Adam and Eve came running, Adam from the herd, Eve from the cave. Adam put a defensive arm around Abel, giving Cain an offended look, and led Abel away. Eve quickly came to Cain's side.

"What made you attack my son?" Adam demanded, stroking Abel's back as if he were a cow.

"I didn't! He attacked me!"

Adam shook his head reprovingly. "How many times have you lied to us thus, Cain, after all the beatings you have given your gentle brother? Have you not learned that when you raise your fists against your brother, God frowns? Abel could never compete with you in your vile way. He is truly the chosen of God." Adam held Abel tighter for a moment, smiling at him tenderly. Then he released him. "Cain, have you no remorse?"

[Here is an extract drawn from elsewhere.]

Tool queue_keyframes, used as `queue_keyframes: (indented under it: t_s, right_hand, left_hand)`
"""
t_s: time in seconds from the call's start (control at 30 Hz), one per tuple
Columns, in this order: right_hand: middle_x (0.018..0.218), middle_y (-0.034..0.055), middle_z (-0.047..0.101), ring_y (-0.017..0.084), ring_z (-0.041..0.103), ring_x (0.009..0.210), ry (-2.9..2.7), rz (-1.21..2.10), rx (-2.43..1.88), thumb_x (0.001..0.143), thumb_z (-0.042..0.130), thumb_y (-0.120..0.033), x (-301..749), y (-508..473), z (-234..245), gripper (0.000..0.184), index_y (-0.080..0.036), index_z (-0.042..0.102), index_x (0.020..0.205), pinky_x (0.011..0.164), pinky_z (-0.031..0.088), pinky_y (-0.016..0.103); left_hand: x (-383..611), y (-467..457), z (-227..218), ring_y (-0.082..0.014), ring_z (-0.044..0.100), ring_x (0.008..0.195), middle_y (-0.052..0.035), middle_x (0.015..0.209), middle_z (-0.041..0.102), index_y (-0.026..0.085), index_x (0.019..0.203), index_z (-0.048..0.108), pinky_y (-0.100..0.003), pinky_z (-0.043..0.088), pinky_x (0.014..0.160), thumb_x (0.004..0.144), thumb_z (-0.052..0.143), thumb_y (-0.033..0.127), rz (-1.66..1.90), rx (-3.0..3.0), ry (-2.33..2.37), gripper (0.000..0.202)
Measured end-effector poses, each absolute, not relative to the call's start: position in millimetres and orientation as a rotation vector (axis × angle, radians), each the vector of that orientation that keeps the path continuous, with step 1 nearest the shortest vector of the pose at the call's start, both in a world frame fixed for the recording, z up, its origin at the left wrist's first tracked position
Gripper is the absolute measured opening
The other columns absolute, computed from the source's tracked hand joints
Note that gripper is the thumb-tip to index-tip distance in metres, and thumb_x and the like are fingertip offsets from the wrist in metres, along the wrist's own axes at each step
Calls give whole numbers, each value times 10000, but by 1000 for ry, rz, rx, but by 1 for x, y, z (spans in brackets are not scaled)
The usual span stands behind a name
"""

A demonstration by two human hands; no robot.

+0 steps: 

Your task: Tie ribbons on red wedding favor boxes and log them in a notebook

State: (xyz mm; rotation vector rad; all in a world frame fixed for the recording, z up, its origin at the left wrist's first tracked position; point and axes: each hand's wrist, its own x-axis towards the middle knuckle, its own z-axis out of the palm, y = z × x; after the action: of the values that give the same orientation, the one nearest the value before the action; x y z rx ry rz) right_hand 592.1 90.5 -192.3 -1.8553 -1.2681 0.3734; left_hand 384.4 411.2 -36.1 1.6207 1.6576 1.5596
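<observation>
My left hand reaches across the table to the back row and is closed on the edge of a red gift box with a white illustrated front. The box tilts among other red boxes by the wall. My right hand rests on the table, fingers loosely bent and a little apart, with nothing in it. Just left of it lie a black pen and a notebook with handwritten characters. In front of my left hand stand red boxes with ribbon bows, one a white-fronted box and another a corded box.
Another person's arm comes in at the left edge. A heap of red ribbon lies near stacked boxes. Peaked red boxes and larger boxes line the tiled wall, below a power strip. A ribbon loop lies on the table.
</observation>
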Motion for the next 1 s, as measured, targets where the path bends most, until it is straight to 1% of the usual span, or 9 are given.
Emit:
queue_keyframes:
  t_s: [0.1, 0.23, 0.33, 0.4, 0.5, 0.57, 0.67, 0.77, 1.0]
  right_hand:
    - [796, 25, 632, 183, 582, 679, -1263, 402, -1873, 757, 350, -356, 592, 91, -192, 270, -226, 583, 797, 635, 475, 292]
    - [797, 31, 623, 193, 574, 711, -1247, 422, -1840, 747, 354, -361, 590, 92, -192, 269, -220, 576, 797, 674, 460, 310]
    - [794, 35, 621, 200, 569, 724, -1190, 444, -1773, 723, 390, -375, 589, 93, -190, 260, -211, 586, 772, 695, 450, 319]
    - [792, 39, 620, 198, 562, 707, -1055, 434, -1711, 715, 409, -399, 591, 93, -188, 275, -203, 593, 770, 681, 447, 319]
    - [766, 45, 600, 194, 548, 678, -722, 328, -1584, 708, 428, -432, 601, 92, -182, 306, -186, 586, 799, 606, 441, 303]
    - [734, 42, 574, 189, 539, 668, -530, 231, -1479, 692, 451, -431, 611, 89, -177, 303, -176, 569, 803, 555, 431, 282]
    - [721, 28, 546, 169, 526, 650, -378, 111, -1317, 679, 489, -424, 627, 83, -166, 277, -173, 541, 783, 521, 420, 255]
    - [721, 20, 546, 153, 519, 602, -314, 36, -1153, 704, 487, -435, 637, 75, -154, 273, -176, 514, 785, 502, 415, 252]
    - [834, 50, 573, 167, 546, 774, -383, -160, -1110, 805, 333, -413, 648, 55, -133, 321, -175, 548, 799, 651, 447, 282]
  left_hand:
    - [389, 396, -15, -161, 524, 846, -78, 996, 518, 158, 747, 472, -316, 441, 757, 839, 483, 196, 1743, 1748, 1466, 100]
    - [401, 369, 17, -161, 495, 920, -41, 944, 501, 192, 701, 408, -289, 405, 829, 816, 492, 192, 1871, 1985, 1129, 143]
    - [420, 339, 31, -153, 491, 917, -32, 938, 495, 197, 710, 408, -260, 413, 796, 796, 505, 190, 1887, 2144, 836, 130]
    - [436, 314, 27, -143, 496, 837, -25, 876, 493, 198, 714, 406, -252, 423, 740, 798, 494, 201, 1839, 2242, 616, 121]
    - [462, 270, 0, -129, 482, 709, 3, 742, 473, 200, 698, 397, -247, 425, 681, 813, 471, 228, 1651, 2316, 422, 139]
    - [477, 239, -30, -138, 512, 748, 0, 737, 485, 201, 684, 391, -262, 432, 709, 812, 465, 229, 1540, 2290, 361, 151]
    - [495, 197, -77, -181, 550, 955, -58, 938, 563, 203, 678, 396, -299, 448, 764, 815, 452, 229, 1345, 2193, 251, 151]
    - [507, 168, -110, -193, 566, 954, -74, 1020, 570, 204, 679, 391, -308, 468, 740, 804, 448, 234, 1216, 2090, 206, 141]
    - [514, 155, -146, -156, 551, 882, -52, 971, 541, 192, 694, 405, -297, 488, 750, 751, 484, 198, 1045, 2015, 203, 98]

Remorse — when he had just found a secret which would ease the work which made him and his mother too sore to sleep? When he could control plants and make them do his bidding, he was supposed to worry about who was the chosen of God? He merely lowered his head, trying not to smile, remembering his secret. Adam and Abel went into the cave for their supper. Eve put a comforting arm around her son.

"I know you never started this," she whispered. "And Abel could never beat you. Would you rather be weak and afraid and be the chosen of God?" she asked, looking anxiously into his face. At the question, Abel burst out laughing.

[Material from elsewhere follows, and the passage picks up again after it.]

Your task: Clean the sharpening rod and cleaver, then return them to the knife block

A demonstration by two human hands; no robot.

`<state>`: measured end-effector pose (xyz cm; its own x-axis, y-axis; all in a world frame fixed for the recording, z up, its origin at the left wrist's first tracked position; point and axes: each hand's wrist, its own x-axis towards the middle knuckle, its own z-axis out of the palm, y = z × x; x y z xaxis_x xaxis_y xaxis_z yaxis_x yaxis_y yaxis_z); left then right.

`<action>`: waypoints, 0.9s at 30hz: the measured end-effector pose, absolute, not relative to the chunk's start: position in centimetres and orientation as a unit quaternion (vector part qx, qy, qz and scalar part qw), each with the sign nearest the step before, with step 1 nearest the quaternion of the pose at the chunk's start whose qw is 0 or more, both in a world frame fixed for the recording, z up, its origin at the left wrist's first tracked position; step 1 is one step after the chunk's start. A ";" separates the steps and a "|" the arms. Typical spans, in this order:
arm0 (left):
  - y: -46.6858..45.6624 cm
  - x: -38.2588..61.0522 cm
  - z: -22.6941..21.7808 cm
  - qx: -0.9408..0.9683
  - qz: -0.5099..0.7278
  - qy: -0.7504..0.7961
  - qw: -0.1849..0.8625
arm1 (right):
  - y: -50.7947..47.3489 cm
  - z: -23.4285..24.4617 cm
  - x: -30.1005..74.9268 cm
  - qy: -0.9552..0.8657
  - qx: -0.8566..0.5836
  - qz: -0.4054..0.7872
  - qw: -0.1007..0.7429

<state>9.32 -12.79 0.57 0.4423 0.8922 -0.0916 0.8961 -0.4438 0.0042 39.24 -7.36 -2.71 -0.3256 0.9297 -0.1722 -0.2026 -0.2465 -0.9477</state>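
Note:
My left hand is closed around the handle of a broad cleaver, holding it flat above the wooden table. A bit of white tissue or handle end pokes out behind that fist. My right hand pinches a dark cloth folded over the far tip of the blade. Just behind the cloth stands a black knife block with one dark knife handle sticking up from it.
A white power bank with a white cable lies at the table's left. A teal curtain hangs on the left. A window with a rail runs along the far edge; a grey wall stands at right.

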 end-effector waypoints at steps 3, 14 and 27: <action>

"Why would I want that?" he asked.

She looked relieved. "They want it," she answered with a shrug, nodding her head at the cave.

"Why? Mother, today I… I did something that neither of them will ever do. Why does God choose them? And why don't they try to do something new?"

She smiled at him, and he saw her love and pride for him in her eyes. He hugged her close before she answered. "They're afraid of work," she told him.

"If you don't work, how can you survive?"

"You can't. Unless you want to be bored and stupid in the Garden."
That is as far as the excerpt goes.